Em uma daquelas linhas de raciocínio que às vezes temos que começa em a e termina em y, me peguei tentando lembrar do nome de uma pessoa a muito esquecida por mim e a quem um dia eu plenamente detestei. No final me lembrei do nome do dito cujo e não só isso, me lembrei do motivo de odiá-lo e de uma ideia que era constante na minha cabeça: Eu não via a hora de crescer.

A minha situação naquela época (dos meus 11 a 13 anos, mais ou menos), não era incomum, tenho certeza de que todos já passaram por isso: Os malditos apelidos. Sempre tem alguém pra apontar que você se parece com algo e inventar um apelido que é engraçado pra todos, menos pra você. O meu era pinguim (sim, eu mereço… e não, não sei a que se deve até hoje!) e esse apelido foi meu inferno em vida durante muito tempo com direito a pessoas me zuando aonde quer que eu passasse com quem quer que eu estivesse, em sua grande maioria moleques sem ter mais o que fazer e também garotas que se faziam de minhas amigas, mas riam junto com os outros.

Eu me lembro claramente que tudo o que eu queria era sair da escola onde eu estudava e via todo dia as mesmas pessoas, a maioria que eu nem mesmo gostava e também não gostavam de mim, queria ficar mais bonita, ter mais corpo e ser como as garotas com as quais os garotos mexiam e não a que eles zuavam. Eu queria novas possibilidades, eu queria ser outra pessoa e não a sem graça que todos achavam que eu era. Eu me importava tanto que chorava e gritava com quem me xingava, o que só fazia aumentar a encheção de saco. A ideia fixa de crescer era porque eu queria ser outra pessoa e esfregar isso na cara de todo mundo um dia.

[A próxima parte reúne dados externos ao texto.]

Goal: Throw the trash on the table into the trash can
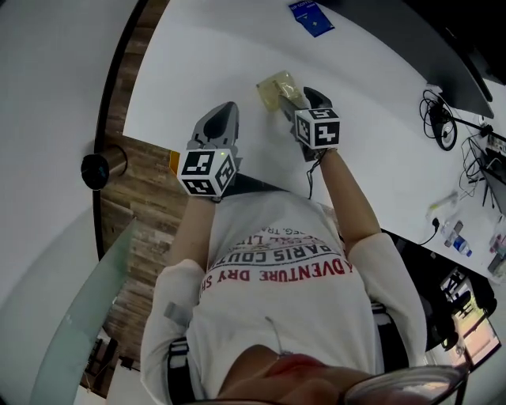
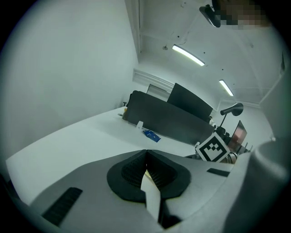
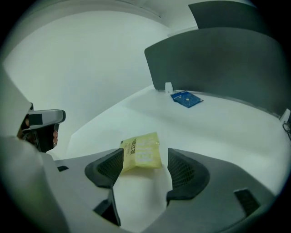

Bom, não foi exatamente isso que aconteceu quando eu “cresci”. Eu não virei a super mulher mega sucedida e hiper maravilhosa que deixou todos arrependidos de terem rido de mim como acontece nos filmes. A maioria dessas pessoas nem se lembra que fez isso (e eu também não faço questão de me lembrar delas). O que realmente mudou é que quando eu finalmente consegui sair “dali” (simplesmente mudar de escola no ensino médio) e pude conhecer outras pessoas, ter outras experiências, mesmo que nem todas boas e felizes, eu fui percebendo que não era exatamente eu que precisava mudar e a partir daí as coisas ficaram mais fáceis. Hoje eu vejo que quando eu não me preocupo tanto com a forma como os outros me vêem (o que infelizmente eu ainda faço), posso aproveitar mais as outras coisas da vida.

Na verdade, pra mim, o verdadeiro sentido de crescer é poder ter outra perspectiva da vida, de novo e de novo e de novo e não estar preso aquele pequeno mundo do qual tanto queremos fugir quando somos mais novos. A questão é que às vezes a gente demora muito pra perceber que não precisamos mesmo fugir pra não estarmos presos.
Às vezes eu sinto muita falta de ser criança e às vezes eu acho simplesmente maravilhoso continuar crescendo.